Both authors have strong credentials in government and academia:
Graham Allison is a durable fixture of Harvard's John F. Kennedy
School of Government and was an assistant secretary of defense in
the 1990s, and Stephen Flynn was an adviser to President Clinton
and now works at the Council on Foreign Relations.
They take different
routes to make similar points -- namely that for all the fuss of
the last three years, the United States is more nakedly exposed
than ever and that, in allowing this, President Bush has mismanaged
his job. From two men associated with the Clinton presidency we
can expect a certain partisan tint, but both books put forth arguments
with solid technical detail.
In Nuclear Terrorism,
Allison paints a picture of potential calamity by describing what
the detonation of nuclear bombs would do to various cities -- Washington,
New York, Chicago -- in a litany that calls to mind a Helen Caldicott
speech circa 1980. He points out where and how nuclear weapons and
materials are unsatisfactorily safeguarded, and how groups like
al Qaeda are working hard to acquire them. So much of what Allison
imparts is familiar -- analysts such as Paul Leventhal have been
writing about these threats for years -- that it would be easy to
overlook a compelling message: We are courting colossal disaster,
and we need to take action now.
Allison outlines
this action in a list of three No's and seven Yesses. The No's are
simple: no loose nukes, no new nukes, no new nuclear states. All
three demand muscular diplomacy and the ability to rein in the technical
capacities of "loose-nuke" countries (mainly Russia and
Pakistan), impose strict controls on the production of nuclear fuels,
and use the old carrot-and-stick approach to prevent North Korea
from deploying nuclear weapons.
The Yesses are
less compelling, if only because they read like a political convention
speech: build a global alliance against nuclear terrorism, make
prevention a priority, improve intelligence and so on. Allison aims
two sharp jabs at Bush: He implores him to conduct "a humble
foreign policy" and wage a "strategically focused war
on terrorism." He refers only obliquely to one of the most
devastating criticisms of the Iraq War -- that it is creating a
locale and logic for recruitment to jihad. But he asserts that a
general lack of prudence -- Bush's recent and careless discarding
of an international treaty to curtail the production of nuclear
materials, for instance -- reveals how misguided our war on terror
has been.
Stephen Flynn's
masterful America the Vulnerable is also critical of the Bush administration,
but his scope is broader than Allison's, and he presents a case
informed by analytical insight, real anecdotes, possible scenarios,
and his own hands-on experience. In addition to being a former White
House adviser (under the elder Bush and Clinton), he has commanded
a U.S. Coast Guard patrol boat and served as lead author of the
independent Hart-Rudman task force on terrorism.
His argument
focuses on the many initiatives the administration might have taken
to enhance the safety of targets in the three years since 9/11:
the securing of container ships, for instance, or the active protection
of seaports. He paints vivid, hypothetical scenarios of how weapons
of all kinds could be smuggled into our loosely policed points of
entry: In one of these, he describes a complicated plan mounted
carefully by terrorist cells in several American cities to detonate
a container bomb and sever all communication and movement in the
200-mile radius around Newark airport -- "the most concentrated
piece of transportation infrastructure in the Unites States . .
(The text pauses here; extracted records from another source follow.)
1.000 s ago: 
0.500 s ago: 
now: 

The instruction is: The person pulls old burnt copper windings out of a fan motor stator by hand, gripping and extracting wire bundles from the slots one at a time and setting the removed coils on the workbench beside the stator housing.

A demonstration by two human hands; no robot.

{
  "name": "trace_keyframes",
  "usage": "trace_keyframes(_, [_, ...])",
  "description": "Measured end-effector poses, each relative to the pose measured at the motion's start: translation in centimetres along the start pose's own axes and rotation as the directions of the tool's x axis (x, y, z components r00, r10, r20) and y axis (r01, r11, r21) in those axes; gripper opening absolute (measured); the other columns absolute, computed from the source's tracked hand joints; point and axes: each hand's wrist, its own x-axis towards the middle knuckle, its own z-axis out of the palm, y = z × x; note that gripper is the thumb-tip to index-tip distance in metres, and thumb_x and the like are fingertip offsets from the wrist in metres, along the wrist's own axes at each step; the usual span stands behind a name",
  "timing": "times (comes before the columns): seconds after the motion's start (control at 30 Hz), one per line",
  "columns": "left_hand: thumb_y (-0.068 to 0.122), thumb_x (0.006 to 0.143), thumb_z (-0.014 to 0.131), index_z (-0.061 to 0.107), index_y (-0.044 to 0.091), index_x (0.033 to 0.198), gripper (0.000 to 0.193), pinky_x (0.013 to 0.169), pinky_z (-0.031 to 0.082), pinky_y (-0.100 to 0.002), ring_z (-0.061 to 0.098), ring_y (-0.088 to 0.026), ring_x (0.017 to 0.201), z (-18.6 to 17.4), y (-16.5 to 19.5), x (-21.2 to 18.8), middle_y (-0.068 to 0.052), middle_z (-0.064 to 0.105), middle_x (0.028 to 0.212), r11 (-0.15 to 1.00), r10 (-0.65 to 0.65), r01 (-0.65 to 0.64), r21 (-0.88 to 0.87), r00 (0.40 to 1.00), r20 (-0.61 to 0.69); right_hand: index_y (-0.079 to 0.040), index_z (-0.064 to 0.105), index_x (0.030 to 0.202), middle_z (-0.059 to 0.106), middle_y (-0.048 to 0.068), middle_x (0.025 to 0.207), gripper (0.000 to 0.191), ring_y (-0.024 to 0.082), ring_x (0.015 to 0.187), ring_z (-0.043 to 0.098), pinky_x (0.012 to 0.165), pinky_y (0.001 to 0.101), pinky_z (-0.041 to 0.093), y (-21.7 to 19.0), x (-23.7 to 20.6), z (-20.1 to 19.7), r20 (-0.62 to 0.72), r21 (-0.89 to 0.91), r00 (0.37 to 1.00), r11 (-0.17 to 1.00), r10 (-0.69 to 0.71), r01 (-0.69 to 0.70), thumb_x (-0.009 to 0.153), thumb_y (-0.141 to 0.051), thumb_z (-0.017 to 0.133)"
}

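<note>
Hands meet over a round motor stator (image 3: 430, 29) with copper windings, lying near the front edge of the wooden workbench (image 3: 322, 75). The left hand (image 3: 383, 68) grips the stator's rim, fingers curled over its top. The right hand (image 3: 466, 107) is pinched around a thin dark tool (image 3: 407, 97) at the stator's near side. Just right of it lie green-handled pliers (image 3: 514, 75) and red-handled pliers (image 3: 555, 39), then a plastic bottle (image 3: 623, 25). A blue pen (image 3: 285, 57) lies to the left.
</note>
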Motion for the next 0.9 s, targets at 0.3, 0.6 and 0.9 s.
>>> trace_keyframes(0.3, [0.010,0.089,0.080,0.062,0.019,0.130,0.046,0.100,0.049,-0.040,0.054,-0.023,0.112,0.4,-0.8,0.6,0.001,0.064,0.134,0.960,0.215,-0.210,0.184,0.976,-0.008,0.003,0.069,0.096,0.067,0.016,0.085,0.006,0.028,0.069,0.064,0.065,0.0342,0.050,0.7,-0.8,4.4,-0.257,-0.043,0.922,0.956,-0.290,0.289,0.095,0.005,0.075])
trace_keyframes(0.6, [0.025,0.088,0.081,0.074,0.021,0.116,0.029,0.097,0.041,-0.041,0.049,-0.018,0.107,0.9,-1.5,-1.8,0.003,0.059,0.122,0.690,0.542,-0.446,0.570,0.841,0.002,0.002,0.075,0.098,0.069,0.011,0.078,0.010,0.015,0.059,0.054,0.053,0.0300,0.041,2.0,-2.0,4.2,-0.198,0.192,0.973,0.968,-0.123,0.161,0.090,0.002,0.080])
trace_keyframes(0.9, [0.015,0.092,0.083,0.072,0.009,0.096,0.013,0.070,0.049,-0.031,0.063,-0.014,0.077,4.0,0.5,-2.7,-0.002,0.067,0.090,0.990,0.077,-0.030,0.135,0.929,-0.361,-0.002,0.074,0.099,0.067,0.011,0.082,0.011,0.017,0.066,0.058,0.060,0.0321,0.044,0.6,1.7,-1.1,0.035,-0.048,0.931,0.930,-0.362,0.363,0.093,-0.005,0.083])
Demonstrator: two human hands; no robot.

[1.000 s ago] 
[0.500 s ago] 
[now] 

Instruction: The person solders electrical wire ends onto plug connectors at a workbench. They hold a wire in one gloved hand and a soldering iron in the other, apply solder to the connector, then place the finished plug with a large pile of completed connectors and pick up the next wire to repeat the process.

. that supports forty million people."
Flynn's remedies
rely on technological fixes of various kinds. More useful are his
suggestions of how to integrate anti-terrorism measures into the
fabric of American life. He mocks "our event-driven approach
to addressing vulnerabilities" -- the steps taken as a result
of a Fourth of July scare, or the convention worries -- as a "reactive
enterprise" that is "costly, ugly, and largely ineffective."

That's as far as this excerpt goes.